The processing of 1.56 billion drug-like molecules was accelerated by machine learning, which resulted in a 10-fold time reduction. One of the largest virtual drug screens ever conducted was by University of Eastern Finland researchers in collaboration with companies and supercomputers.
Researchers frequently use quick computer-assisted screening of huge chemical libraries to locate compounds that can block a therapeutic target in their search for novel pharmacological molecules. An enzyme that enables a bacterium to resist antibiotics or a virus to infect its host are two examples of such a target. Over the past few years, there has been a dramatic increase in the size of these clusters of tiny organic molecules.
Even with the use of cutting-edge supercomputers, the screening of a modern billion-scale compound library against just one drug target can take many months or years due to libraries expanding faster than the speed of the machines needed to process them. Therefore, it is obvious that speedier methods are essential.
In a study that was published in the Journal of Chemical Information and Modelling, Dr. Ina Pöhner and colleagues from the School of Pharmacy at the University of Eastern Finland joined forces with CSC—IT Centre for Science Ltd., the organization that hosts Finland’s powerful supercomputers, and commercial partners from Orion Pharma to investigate the potential of machine learning in the acceleration of giga-scale virtual screens.
The researchers first created a baseline: Before using artificial intelligence to speed up the screening, they did the following: With the aid of the supercomputers Mahti and Puhti, as well as molecular docking, 1.56 billion drug-like compounds were assessed against two pharmacologically important targets over the course of roughly six months in an unparalleled virtual screening effort. Docking is a computer method that places the tiny molecules into the target’s binding area and determines a “docking score” to indicate how well they fit. So, all 1.56 billion molecules’ docking scores were initially calculated.
The outcomes were then contrasted with a machine learning-boosted screen utilizing HASTEN, a technology created by co-author of the paper and Orion Pharma’s Dr. Tuomo Kalliokoski.
Machine learning is used by HASTEN to understand the characteristics of molecules and how those characteristics affect how well the compounds score. The machine learning model can predict docking scores for additional compounds in the library considerably more quickly than the brute-force docking strategy when given enough samples from conventional docking, according to Kalliokoski.
In fact, the technology successfully identified 90% of the highest-scoring compounds in less than 10 days with just 1% of the entire library docked and utilized as training data.
The study was the first comprehensive giga-scale comparison of a machine learning-boosted docking tool with a traditional docking baseline. The majority of the top-scoring compounds identified by conventional docking could be reliably and frequently reproduced by the machine learning-boosted technique, according to Pöhner, in a noticeably shorter amount of time.
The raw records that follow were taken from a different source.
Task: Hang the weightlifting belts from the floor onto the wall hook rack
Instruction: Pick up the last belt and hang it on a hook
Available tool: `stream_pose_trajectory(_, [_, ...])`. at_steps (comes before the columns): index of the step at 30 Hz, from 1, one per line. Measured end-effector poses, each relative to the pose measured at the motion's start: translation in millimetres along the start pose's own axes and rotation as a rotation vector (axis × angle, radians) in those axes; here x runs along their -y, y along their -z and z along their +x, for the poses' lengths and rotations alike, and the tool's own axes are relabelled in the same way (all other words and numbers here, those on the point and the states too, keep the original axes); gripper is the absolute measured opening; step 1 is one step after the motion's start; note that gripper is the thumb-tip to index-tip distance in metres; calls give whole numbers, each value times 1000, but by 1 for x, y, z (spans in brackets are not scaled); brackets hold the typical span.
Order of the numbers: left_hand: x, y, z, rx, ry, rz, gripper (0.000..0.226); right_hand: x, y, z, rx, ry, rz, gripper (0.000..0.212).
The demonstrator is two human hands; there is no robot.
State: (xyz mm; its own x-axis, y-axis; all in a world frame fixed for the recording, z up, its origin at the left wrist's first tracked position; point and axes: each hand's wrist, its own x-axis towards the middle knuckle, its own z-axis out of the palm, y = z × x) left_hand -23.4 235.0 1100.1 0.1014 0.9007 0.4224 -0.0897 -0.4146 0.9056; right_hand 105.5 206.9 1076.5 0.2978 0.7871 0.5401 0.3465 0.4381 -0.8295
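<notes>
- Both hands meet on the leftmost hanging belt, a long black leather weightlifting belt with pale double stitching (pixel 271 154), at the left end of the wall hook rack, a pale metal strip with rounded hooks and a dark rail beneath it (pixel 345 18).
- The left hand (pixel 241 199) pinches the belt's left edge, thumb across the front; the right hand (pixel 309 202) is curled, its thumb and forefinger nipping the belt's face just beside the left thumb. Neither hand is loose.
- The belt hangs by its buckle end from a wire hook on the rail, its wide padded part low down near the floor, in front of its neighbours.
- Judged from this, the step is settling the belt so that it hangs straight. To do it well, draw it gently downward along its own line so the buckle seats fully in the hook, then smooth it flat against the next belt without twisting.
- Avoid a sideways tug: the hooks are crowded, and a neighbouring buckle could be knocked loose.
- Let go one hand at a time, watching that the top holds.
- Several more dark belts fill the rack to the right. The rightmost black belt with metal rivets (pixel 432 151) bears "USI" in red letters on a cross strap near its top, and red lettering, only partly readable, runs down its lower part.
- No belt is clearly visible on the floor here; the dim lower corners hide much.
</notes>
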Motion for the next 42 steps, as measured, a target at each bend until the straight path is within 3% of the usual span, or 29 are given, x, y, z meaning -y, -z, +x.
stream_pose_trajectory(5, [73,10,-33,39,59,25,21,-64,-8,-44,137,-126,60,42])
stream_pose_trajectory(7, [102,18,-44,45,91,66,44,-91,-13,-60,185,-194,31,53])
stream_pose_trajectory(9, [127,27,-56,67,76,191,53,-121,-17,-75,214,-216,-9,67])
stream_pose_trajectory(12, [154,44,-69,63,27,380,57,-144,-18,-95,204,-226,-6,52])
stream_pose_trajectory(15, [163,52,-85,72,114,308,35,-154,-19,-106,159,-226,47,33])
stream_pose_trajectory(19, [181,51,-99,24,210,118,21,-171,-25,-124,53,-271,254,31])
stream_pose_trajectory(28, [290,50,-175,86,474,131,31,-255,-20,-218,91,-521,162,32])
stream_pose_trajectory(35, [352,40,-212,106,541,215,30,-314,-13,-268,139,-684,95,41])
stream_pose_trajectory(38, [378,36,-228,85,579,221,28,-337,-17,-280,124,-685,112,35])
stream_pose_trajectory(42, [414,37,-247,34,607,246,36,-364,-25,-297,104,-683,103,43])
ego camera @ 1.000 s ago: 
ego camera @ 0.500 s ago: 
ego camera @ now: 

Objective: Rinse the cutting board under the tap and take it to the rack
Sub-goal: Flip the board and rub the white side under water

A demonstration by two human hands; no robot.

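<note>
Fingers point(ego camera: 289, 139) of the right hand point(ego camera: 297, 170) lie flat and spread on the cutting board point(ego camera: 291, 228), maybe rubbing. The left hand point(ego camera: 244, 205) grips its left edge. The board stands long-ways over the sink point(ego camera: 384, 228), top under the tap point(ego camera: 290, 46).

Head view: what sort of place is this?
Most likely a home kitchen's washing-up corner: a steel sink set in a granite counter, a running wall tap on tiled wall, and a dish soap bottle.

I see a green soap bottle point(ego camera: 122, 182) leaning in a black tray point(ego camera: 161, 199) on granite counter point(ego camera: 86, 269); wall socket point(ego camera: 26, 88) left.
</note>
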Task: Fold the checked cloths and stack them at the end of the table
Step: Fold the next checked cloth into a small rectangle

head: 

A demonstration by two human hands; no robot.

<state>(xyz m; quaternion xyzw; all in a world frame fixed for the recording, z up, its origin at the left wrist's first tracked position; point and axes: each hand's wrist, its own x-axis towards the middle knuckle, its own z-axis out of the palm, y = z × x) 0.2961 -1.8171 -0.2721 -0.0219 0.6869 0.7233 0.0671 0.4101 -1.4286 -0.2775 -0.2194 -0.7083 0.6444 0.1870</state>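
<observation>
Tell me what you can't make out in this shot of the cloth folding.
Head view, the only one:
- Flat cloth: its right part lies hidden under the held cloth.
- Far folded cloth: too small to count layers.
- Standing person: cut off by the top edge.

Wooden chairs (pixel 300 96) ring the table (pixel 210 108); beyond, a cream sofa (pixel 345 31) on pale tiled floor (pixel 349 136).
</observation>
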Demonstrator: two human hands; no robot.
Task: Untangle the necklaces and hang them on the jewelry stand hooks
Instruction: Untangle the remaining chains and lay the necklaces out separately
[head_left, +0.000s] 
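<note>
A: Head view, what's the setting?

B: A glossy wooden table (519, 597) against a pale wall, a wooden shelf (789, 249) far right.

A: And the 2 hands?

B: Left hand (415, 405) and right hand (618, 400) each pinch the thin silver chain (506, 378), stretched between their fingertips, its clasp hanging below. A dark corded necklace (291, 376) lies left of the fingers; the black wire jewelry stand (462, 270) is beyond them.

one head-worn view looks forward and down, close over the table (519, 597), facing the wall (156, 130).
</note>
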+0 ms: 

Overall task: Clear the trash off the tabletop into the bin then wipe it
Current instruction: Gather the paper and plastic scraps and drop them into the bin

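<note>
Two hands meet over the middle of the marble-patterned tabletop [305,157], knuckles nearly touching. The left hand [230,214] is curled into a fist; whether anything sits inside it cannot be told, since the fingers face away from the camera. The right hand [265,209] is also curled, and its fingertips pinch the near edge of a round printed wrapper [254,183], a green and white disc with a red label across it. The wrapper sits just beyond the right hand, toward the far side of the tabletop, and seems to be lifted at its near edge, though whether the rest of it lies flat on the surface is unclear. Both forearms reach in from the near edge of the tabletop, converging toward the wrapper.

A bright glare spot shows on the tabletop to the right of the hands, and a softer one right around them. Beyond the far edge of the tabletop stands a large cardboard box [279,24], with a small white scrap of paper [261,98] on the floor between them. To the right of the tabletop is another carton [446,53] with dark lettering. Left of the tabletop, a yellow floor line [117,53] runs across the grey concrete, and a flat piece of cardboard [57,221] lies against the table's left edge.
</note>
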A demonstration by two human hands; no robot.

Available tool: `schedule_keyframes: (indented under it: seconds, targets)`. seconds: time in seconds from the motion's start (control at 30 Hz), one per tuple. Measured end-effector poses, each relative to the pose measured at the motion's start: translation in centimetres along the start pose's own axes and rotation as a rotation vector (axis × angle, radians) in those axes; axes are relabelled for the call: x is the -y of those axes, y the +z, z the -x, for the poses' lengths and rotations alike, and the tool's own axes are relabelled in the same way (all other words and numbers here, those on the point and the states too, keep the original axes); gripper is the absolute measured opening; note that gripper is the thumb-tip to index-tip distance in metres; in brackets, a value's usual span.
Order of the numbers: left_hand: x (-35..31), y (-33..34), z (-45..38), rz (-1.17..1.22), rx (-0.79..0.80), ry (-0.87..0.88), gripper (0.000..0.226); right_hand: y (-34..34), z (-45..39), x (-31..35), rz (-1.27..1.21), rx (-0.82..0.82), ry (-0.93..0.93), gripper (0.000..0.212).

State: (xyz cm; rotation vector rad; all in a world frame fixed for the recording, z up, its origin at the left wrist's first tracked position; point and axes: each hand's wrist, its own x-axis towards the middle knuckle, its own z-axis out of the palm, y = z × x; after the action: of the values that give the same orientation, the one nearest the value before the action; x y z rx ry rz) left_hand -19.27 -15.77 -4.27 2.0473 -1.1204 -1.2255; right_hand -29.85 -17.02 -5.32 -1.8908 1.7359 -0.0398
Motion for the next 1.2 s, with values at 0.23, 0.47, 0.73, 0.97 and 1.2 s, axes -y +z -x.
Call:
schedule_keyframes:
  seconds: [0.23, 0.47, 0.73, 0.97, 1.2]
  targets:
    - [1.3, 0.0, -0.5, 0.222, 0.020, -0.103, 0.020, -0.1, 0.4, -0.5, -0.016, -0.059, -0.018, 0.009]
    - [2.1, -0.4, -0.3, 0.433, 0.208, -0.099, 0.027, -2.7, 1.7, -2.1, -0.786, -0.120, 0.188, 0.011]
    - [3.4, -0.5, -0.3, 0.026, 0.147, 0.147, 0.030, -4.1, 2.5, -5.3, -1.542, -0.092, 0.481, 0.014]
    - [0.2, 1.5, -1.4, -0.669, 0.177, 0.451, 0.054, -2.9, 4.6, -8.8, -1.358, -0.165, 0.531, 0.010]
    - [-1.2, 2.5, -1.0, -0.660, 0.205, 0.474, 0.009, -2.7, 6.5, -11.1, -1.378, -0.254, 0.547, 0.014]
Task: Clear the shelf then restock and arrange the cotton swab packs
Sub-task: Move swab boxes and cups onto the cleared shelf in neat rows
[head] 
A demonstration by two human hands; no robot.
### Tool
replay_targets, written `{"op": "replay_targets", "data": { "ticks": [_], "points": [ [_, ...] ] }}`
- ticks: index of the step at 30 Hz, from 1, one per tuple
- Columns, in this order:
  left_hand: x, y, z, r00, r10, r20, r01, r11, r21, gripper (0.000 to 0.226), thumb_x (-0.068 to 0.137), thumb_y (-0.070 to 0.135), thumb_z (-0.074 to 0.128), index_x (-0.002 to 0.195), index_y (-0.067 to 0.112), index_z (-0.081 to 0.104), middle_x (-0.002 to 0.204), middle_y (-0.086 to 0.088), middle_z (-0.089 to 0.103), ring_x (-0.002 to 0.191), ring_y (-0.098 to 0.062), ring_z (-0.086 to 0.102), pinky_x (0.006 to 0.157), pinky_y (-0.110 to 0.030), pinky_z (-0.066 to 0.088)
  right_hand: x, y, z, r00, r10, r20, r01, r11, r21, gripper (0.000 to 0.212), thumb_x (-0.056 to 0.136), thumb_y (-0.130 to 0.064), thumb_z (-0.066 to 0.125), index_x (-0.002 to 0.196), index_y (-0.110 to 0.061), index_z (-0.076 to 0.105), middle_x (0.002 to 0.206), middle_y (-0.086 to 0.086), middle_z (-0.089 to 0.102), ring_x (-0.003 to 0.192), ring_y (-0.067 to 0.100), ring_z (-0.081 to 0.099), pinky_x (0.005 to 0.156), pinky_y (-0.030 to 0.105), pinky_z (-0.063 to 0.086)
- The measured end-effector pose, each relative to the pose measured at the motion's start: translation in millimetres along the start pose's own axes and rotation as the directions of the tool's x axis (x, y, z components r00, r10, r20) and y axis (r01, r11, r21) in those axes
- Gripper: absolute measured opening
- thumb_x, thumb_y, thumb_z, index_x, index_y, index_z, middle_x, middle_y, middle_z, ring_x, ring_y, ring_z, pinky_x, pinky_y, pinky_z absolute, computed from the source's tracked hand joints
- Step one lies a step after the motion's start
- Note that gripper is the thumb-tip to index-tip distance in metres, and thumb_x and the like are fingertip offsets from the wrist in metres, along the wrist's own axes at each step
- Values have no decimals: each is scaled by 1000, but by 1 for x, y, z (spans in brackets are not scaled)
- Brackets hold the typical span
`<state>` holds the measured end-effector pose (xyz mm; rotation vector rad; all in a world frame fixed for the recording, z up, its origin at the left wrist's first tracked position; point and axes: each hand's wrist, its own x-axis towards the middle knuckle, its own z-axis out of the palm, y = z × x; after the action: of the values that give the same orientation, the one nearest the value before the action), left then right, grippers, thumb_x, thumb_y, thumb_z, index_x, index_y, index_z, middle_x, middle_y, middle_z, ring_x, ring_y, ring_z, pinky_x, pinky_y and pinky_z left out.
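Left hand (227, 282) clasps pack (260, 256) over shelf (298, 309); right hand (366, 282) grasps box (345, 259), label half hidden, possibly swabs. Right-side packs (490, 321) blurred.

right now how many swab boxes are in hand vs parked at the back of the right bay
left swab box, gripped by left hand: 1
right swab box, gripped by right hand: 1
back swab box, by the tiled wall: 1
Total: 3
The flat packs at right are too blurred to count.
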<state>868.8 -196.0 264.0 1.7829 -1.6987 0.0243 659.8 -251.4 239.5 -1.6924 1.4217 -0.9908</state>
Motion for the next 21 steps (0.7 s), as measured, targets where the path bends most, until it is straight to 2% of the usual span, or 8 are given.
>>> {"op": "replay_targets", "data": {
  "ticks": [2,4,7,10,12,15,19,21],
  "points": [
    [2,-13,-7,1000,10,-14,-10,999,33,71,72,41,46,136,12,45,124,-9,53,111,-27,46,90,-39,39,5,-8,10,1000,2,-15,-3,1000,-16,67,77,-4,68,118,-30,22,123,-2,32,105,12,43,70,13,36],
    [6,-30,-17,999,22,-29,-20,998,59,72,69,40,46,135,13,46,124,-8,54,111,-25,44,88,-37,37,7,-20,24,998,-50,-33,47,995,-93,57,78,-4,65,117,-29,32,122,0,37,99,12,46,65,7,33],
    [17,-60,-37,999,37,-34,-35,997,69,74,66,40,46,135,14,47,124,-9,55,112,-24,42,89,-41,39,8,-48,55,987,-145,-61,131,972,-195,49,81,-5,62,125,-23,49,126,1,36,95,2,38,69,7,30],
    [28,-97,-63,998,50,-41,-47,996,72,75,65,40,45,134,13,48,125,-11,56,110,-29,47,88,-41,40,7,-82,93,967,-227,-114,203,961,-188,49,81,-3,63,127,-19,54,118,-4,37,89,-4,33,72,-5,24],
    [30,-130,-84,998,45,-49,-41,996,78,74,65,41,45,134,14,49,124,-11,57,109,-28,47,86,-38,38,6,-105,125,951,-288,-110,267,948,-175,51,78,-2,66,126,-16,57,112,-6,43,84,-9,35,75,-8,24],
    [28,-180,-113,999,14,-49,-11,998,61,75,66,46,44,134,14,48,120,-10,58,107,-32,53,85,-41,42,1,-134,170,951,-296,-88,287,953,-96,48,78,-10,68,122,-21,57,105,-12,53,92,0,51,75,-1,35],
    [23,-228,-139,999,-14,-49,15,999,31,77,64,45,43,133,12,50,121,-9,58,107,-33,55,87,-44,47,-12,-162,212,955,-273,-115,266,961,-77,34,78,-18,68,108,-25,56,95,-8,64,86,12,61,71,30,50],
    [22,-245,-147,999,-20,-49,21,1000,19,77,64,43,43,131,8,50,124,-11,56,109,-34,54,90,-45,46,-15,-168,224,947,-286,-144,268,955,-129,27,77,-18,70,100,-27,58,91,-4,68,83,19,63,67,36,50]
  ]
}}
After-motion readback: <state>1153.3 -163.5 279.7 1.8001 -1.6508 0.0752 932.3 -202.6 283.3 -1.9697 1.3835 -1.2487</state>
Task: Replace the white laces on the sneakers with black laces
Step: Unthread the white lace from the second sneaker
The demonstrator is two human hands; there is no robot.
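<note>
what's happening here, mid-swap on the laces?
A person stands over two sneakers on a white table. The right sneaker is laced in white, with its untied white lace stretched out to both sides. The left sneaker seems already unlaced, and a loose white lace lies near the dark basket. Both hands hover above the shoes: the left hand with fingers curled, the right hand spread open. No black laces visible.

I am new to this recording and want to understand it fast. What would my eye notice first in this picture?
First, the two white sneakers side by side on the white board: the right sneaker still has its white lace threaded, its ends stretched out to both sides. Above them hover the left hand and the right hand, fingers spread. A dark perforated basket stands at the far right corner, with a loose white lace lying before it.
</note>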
This initiative is a great illustration of how academics and industry can work together and how CSC can provide one of the best computing resources available. We were able to accomplish our lofty objectives by combining our knowledge, expertise, and technology, according to Professor Antti Poso, who directs the computational drug discovery team at the University of Eastern Finland’s DrugTech Research Community.
Comparable studies are still difficult to find in most contexts. As a result, the authors made substantial datasets produced for the study available to the general public. With 1.56 billion compound-docking results for two targets that can be utilized as benchmarking data, their ready-to-use screening library for docking enables others to accelerate their individual screening efforts.
This information will promote the creation of time and resource-saving methods in the future, advancing the field of computational drug discovery.